### Exercise
What you give back should match the listing word for word.
- Opening Delimiter -
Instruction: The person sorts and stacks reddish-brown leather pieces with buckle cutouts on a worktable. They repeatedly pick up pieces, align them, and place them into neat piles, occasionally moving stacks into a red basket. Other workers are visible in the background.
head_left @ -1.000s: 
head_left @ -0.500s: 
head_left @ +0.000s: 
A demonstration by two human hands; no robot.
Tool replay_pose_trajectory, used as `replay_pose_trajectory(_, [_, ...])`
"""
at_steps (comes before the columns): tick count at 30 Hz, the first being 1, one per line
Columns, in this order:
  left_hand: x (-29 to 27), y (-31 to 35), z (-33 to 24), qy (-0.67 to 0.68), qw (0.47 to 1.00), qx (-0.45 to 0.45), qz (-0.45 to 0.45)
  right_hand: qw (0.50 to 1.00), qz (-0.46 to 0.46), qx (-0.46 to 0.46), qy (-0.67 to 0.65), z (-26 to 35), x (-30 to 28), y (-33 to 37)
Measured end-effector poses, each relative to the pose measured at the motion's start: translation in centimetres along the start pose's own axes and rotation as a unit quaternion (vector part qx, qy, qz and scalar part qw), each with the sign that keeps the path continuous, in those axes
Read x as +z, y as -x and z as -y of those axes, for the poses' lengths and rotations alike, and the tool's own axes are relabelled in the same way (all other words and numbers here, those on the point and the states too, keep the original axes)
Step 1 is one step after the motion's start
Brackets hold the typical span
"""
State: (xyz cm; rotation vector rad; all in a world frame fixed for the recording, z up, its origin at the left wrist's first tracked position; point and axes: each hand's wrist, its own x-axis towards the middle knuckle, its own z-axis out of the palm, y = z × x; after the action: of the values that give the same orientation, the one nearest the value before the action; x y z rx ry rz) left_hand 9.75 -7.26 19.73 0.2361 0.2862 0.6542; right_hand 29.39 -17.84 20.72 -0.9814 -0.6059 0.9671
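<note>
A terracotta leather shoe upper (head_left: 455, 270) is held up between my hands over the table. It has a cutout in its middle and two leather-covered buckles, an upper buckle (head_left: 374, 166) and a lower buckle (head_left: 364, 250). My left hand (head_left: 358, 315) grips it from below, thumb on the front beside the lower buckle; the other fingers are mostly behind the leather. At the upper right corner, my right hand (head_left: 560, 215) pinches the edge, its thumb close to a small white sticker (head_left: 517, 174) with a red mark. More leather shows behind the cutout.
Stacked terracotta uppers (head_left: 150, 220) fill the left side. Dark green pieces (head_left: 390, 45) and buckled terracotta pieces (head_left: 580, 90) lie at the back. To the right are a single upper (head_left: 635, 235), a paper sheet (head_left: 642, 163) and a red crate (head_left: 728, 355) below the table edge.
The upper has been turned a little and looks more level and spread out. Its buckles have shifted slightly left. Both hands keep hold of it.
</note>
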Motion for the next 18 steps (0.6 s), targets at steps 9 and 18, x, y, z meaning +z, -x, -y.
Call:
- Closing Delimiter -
### Solved problem
Instruction: The person sorts and stacks reddish-brown leather pieces with buckle cutouts on a worktable. They repeatedly pick up pieces, align them, and place them into neat piles, occasionally moving stacks into a red basket. Other workers are visible in the background.
head_left @ -1.000s: 
head_left @ -0.500s: 
head_left @ +0.000s: 
A demonstration by two human hands; no robot.
Tool replay_pose_trajectory, used as `replay_pose_trajectory(_, [_, ...])`
"""
at_steps (comes before the columns): tick count at 30 Hz, the first being 1, one per line
Columns, in this order:
  left_hand: x (-29 to 27), y (-31 to 35), z (-33 to 24), qy (-0.67 to 0.68), qw (0.47 to 1.00), qx (-0.45 to 0.45), qz (-0.45 to 0.45)
  right_hand: qw (0.50 to 1.00), qz (-0.46 to 0.46), qx (-0.46 to 0.46), qy (-0.67 to 0.65), z (-26 to 35), x (-30 to 28), y (-33 to 37)
Measured end-effector poses, each relative to the pose measured at the motion's start: translation in centimetres along the start pose's own axes and rotation as a unit quaternion (vector part qx, qy, qz and scalar part qw), each with the sign that keeps the path continuous, in those axes
Read x as +z, y as -x and z as -y of those axes, for the poses' lengths and rotations alike, and the tool's own axes are relabelled in the same way (all other words and numbers here, those on the point and the states too, keep the original axes)
Step 1 is one step after the motion's start
Brackets hold the typical span
"""
State: (xyz cm; rotation vector rad; all in a world frame fixed for the recording, z up, its origin at the left wrist's first tracked position; point and axes: each hand's wrist, its own x-axis towards the middle knuckle, its own z-axis out of the palm, y = z × x; after the action: of the values that give the same orientation, the one nearest the value before the action; x y z rx ry rz) left_hand 9.75 -7.26 19.73 0.2361 0.2862 0.6542; right_hand 29.39 -17.84 20.72 -0.9814 -0.6059 0.9671
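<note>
A terracotta leather shoe upper (head_left: 455, 270) is held up between my hands over the table. It has a cutout in its middle and two leather-covered buckles, an upper buckle (head_left: 374, 166) and a lower buckle (head_left: 364, 250). My left hand (head_left: 358, 315) grips it from below, thumb on the front beside the lower buckle; the other fingers are mostly behind the leather. At the upper right corner, my right hand (head_left: 560, 215) pinches the edge, its thumb close to a small white sticker (head_left: 517, 174) with a red mark. More leather shows behind the cutout.
Stacked terracotta uppers (head_left: 150, 220) fill the left side. Dark green pieces (head_left: 390, 45) and buckled terracotta pieces (head_left: 580, 90) lie at the back. To the right are a single upper (head_left: 635, 235), a paper sheet (head_left: 642, 163) and a red crate (head_left: 728, 355) below the table edge.
The upper has been turned a little and looks more level and spread out. Its buckles have shifted slightly left. Both hands keep hold of it.
</note>
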Motion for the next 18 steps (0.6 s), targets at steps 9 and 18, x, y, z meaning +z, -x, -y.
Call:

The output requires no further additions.